§ What you need to do: Retype the complete listing without any change.

§ Data extract:
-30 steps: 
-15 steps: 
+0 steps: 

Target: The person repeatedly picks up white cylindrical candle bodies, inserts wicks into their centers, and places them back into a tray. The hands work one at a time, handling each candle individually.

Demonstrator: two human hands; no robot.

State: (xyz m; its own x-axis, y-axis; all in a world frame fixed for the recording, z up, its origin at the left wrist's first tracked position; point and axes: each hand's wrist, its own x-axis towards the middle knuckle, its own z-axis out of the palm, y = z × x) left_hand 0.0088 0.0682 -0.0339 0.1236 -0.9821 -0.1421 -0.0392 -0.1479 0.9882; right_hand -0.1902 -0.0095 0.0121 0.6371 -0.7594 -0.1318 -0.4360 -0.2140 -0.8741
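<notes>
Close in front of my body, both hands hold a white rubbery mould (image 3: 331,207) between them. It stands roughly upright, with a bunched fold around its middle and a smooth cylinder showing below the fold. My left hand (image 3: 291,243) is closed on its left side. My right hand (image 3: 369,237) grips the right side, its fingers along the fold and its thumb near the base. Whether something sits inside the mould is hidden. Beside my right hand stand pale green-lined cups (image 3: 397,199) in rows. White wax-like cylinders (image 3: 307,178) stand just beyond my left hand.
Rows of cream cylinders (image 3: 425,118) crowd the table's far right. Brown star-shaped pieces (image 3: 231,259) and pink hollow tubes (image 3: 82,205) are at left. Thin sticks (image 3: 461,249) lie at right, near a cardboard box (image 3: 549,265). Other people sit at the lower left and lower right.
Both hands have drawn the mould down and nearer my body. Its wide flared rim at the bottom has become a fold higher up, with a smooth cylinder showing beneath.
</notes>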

§ Answer to this problem:
-30 steps: 
-15 steps: 
+0 steps: 

Target: The person repeatedly picks up white cylindrical candle bodies, inserts wicks into their centers, and places them back into a tray. The hands work one at a time, handling each candle individually.

Demonstrator: two human hands; no robot.

State: (xyz m; its own x-axis, y-axis; all in a world frame fixed for the recording, z up, its origin at the left wrist's first tracked position; point and axes: each hand's wrist, its own x-axis towards the middle knuckle, its own z-axis out of the palm, y = z × x) left_hand 0.0088 0.0682 -0.0339 0.1236 -0.9821 -0.1421 -0.0392 -0.1479 0.9882; right_hand -0.1902 -0.0095 0.0121 0.6371 -0.7594 -0.1318 -0.4360 -0.2140 -0.8741
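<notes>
Close in front of my body, both hands hold a white rubbery mould (image 3: 331,207) between them. It stands roughly upright, with a bunched fold around its middle and a smooth cylinder showing below the fold. My left hand (image 3: 291,243) is closed on its left side. My right hand (image 3: 369,237) grips the right side, its fingers along the fold and its thumb near the base. Whether something sits inside the mould is hidden. Beside my right hand stand pale green-lined cups (image 3: 397,199) in rows. White wax-like cylinders (image 3: 307,178) stand just beyond my left hand.
Rows of cream cylinders (image 3: 425,118) crowd the table's far right. Brown star-shaped pieces (image 3: 231,259) and pink hollow tubes (image 3: 82,205) are at left. Thin sticks (image 3: 461,249) lie at right, near a cardboard box (image 3: 549,265). Other people sit at the lower left and lower right.
Both hands have drawn the mould down and nearer my body. Its wide flared rim at the bottom has become a fold higher up, with a smooth cylinder showing beneath.
</notes>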

The exercise contains nothing more.